Ta kombinacja metod ujawniła, że zwiększone strumienie substancji rozpuszczonych manganu, żelaza, kobaltu, niklu, miedzi i ołowiu wiązały się ze spadkiem pH o około jedną jednostkę, co sugeruje rozpuszczalność metali wywołaną pH. Bardzo ważne jest zapewnienie bliskiego i stabilnego kontaktu między narzędziem DGT a powierzchnią bryły, aby uniknąć artefaktów analitycznych. W razie wątpliwości powtórz procedurę aplikacji żelu.

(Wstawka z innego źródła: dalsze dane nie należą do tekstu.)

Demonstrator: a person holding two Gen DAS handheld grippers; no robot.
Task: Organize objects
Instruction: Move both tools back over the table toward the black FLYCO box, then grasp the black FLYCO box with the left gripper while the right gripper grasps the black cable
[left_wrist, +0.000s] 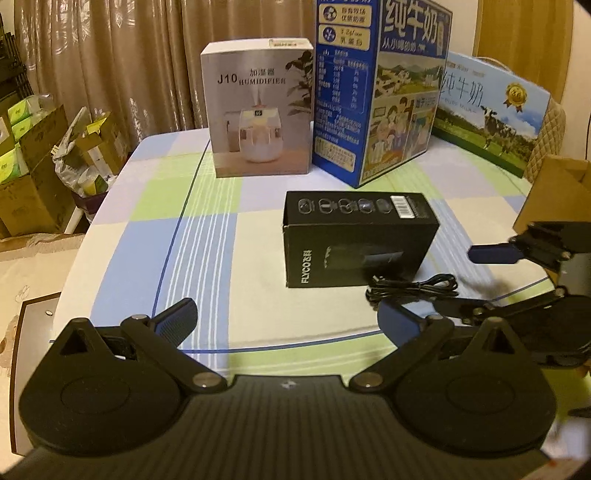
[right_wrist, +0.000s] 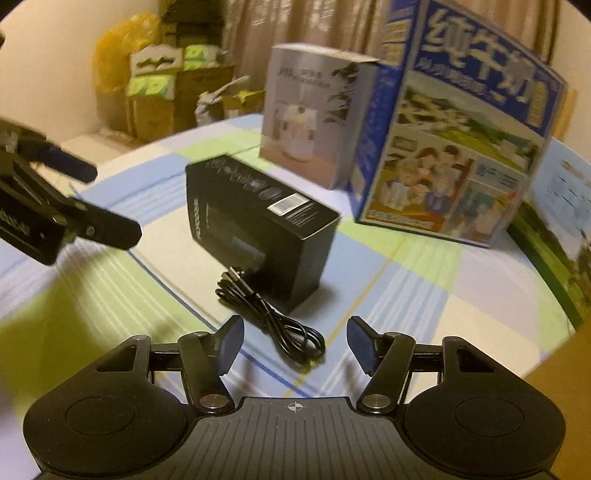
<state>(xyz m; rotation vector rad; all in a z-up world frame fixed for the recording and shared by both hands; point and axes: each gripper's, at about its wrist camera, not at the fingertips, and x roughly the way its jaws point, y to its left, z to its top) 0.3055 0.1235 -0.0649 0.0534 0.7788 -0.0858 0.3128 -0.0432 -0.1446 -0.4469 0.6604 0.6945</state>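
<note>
Two black plastic grippers hang over a round table covered in smooth checked cloth of blue, green and cream. Left gripper: ribbed blue pads spread wide, nothing between them. Right gripper: fingers apart, pads clear of the coiled black cable lying on the cloth just ahead. Touching the cable's far end lies a flat matte black carton. Behind stand a glossy white humidifier box and a tall blue milk carton, both cardboard.

A curtained room in warm indoor light

Brown curtains fill the upper frame; stacked cardboard boxes crowd the left, beside the checked-cloth counter.
</note>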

Metodę tę można łączyć z innymi technikami obrazowania ciał stałych opartymi na dyfuzji, takimi jak optody planarne, w celu jednoczesnej oceny szeregu parametrów związanych z wchłanianiem pierwiastków roślinnych.
Ten protokół przedstawia schemat postępowania dla podmilimetrowej (sub-mm) 2D wizualizacji wielu laboratorylnych gatunków jonów nieorganicznych i zanieczyszczeń chemicznych, wykorzystując dyfuzyjne gradienty w cienkich warstwach (DGT) połączone z obrazowaniem spektrometrycznym mas. Ta metoda umożliwia ilościowe mapowanie rozpuszczalników w rhizosferze roślin lądowych.